At the very start of the year we were having really really bad connection issues with everyone. We updated our firmware and then everything was solved. It went 2 months without hardly a single problem! I was very impressed. Then after those 2 months problems started popping up again. For the past two weeks we are having an issue where the computer is showing that it is "connected" but has a yellow triangle with an exclamation mark over the wifi symbol. So what happens is when that triangle shows up the access point acts like it's flooded or can't communicate. I trying pinging any other device on the network and many of the packets are lost, sometimes they take 500ms to 4000ms, and then other times they go fast and I'll get a 20ms response. All of that can happen in one ping. I have seen this happening when there were less than 5 devices on the access point I was connected to.
At first it was only reported by one person that they were having issues. I changed out the access point with a different one and everything seemed solved. Well it wasn't. The problems were happening all over the place the next day.
So our first thought is the network is being flooded somewhere or maybe there is a loop. So as the connection problem was happening on my laptop, I turned the wifi off and plugged it in via ethernet to the same switch that the access point was on. Everything worked great if I was connected on the wire. Sometimes I was getting pings of <1ms! We went to every switch we had and looked at the logs on the switches. There was nothing leading us to find any heavy amount of traffic. Every person we asked that was using an ethernet connection had no problem.
Another thing to note is the problem comes and goes seemingly randomly. We are struggling to understand why this problem happened when we didn't change anything with our wireless or the rest of the network.
Channelfly is currently set to turn off after the access points have an uptime of 5 mins. So it's not like the access points are switching channels. Also I understand that interference can cause problems like this but it's happening not only to access points that have neighbors but also to access points that have no neighbors and are completely isolated. Also considering that we were working so great for 2 months has me wondering if it was interference why would it only show up now? One more thing. The connection problem we are having now is not the same as we were having at the start of the year. At the start of the year you just could even connect up and some access points would "freeze up" until your rebooted them. This is a very consistent problem in a sense that it has the same issue occur when it happens on all devices.

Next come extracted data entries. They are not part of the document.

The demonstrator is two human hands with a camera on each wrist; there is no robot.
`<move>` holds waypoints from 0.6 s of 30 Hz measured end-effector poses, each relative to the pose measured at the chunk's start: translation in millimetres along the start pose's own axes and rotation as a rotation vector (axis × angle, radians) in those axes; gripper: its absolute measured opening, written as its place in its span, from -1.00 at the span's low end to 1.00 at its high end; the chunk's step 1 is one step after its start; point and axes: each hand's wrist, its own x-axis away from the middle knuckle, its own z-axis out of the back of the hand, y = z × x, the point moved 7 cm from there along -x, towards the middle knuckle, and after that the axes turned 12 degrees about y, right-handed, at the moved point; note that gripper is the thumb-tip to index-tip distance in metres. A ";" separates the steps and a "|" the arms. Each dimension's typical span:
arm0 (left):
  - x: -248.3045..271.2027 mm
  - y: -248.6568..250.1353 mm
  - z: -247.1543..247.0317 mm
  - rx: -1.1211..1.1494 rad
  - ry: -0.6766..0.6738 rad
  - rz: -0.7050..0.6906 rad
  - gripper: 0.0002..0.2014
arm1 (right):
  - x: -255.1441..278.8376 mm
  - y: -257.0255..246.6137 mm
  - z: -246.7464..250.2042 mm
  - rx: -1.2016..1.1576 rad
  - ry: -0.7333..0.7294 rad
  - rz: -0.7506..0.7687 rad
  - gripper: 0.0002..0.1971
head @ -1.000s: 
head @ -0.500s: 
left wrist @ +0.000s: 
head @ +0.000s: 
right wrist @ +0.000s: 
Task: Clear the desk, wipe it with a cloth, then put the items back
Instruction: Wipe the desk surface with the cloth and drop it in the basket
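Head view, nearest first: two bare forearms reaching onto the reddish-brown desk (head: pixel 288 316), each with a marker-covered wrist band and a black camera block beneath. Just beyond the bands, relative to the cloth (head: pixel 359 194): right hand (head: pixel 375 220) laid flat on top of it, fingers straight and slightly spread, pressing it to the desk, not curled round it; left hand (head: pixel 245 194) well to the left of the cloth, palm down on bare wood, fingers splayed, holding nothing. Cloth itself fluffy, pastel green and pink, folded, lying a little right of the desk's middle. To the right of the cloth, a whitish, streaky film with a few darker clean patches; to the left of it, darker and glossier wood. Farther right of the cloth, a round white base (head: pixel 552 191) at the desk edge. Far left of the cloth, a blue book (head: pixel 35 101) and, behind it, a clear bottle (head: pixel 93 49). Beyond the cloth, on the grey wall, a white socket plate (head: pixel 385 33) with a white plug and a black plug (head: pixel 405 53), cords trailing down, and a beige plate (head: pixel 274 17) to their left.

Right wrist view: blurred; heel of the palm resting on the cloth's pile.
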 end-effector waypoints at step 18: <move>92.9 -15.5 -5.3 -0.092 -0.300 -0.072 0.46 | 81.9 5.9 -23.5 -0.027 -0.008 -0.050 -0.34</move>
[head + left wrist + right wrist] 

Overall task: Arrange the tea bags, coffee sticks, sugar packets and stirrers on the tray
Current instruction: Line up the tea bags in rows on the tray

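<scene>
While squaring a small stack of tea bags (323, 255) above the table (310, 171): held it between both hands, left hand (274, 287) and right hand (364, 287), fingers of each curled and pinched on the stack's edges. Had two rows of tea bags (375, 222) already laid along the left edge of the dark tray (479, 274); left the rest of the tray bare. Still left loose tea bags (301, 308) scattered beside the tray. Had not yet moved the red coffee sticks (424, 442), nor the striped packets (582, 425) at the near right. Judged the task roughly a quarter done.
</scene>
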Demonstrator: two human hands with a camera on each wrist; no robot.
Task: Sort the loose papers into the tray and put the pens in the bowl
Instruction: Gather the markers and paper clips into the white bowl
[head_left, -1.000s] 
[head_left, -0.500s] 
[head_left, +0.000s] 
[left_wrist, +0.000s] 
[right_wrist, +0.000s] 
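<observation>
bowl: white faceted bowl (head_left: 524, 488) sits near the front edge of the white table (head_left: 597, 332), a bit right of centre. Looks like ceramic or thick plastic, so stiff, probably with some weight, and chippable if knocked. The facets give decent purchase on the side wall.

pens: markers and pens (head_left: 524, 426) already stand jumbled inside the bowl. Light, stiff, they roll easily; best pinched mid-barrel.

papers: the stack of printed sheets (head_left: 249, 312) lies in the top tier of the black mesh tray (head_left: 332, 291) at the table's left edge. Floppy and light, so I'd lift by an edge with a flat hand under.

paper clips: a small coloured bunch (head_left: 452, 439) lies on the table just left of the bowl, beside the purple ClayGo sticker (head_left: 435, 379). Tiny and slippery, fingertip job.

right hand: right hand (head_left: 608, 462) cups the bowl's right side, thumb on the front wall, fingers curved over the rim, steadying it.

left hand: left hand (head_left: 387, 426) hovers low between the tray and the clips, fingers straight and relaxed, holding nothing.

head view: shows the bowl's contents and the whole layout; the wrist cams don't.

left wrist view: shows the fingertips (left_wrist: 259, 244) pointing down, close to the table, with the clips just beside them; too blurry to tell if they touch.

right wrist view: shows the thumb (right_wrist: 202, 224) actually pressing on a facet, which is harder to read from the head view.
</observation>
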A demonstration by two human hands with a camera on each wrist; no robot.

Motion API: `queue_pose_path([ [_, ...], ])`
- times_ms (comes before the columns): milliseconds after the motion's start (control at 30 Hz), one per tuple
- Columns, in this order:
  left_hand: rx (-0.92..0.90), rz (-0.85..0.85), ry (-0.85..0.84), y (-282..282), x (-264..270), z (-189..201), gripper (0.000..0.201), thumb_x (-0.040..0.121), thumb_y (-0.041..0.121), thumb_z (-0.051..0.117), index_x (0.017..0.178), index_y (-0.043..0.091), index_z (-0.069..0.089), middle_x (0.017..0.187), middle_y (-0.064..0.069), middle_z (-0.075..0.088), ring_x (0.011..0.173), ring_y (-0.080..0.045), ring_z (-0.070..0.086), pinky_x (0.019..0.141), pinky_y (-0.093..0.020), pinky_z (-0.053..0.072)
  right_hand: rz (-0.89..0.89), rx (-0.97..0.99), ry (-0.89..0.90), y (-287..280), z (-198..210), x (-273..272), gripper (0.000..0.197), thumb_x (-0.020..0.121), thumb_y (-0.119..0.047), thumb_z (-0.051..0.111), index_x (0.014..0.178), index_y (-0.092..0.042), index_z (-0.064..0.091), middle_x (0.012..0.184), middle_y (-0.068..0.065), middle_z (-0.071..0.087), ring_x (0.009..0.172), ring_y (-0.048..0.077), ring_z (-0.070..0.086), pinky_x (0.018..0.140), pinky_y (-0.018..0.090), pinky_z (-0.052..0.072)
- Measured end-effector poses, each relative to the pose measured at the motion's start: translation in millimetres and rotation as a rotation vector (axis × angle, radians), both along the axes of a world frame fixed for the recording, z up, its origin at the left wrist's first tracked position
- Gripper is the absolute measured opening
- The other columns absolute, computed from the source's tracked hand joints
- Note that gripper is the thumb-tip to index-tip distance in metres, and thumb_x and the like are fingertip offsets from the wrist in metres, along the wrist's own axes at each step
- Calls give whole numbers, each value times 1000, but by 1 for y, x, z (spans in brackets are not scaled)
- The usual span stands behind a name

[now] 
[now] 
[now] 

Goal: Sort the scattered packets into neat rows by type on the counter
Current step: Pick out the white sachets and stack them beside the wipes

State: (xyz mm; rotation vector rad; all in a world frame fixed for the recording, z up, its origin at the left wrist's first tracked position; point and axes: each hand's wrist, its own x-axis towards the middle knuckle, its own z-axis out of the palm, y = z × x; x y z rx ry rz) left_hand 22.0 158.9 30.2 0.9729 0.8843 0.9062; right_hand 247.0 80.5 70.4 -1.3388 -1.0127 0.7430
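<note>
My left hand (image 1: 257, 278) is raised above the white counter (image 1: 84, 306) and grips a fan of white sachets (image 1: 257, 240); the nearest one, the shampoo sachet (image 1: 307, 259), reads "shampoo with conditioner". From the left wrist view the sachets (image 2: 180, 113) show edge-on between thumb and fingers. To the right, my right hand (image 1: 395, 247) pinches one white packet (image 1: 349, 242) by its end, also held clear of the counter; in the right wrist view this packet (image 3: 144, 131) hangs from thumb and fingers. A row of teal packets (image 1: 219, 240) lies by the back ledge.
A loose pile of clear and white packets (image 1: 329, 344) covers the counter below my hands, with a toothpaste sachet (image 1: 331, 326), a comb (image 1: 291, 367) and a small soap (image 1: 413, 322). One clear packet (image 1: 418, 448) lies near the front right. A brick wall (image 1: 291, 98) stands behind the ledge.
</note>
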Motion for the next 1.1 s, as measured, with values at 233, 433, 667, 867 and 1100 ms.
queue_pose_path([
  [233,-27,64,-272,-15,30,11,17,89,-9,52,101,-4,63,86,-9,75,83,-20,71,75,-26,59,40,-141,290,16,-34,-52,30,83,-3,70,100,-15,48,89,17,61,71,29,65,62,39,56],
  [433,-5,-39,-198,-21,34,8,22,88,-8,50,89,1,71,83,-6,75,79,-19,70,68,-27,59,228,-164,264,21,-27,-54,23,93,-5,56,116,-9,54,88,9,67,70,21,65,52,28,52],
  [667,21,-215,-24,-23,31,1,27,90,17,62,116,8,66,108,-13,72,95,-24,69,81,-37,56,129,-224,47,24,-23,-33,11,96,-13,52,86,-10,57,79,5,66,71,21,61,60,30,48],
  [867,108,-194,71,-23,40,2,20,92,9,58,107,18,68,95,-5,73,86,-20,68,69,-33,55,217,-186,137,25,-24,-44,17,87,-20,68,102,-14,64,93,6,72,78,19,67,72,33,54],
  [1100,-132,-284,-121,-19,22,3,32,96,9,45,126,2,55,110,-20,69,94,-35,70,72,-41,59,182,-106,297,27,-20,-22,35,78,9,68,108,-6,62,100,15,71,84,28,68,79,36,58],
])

We have also rebooted several of the access points and even the Zone Director after hours in case that would fix anything. Tried updating to the latest recommended firmware as well. No change.
If there are any suggestions let me know and if you have any questions or want me to troubleshoot something let me know. I didn't include every troubleshooting step we have done because there is too much to include. Please help.... 😞
EDIT: Forgot to include that when the problem happens we aren't solely relying on ping results to show the problem. We are trying to load web pages etc. I understand pings are not a high priority and thus can be slow to respond if other traffic is being handled. In this case though they are showing a good example of what we are seeing.
Can you include some more info, things like what model ZoneDirector you're using and the firmware version, how many AP's in total, how they are powered (from POE switches or via injectors). Is this restricted to one SSID or multiple SSID's and finally how many clients are on the AP when this happens? Any idea if this happens to both 2.4 and 5Ghz bands or just one of them?
Have you looked at the bandwidth graphs of the AP when this occurs?
It is a ZoneDirector 3000 running 18.104.22.168.14. There is about 36 total access points in two different buildings. The buildings are about 1 mile apart but have a fiber connection so they are on the same LAN. In the one building we have R500 AP's and nobody has mentioned anything about the wifi being an issue there but there aren't many people consistently using it. All the AP's are powered by POE. The issue occurs on any of our SSID's (there are 3 in total). The amount of clients can range from a full classroom (30 students) or in some cases I'm the only one connected testing and it still happens. The 2.4Ghz and 5Ghz are both affected. The 2.4Ghz is usually worse but both have had the issue occur. I will monitor the bandwidth graphs more extensively tomorrow and look for anything suspicious.
Alright. We have some extra R500's. We are going to test by swapping out some of the R700's in strategic spots to know if they have the same issue or not. If not we know something is going on with the R700's. I'll make sure to post our findings here.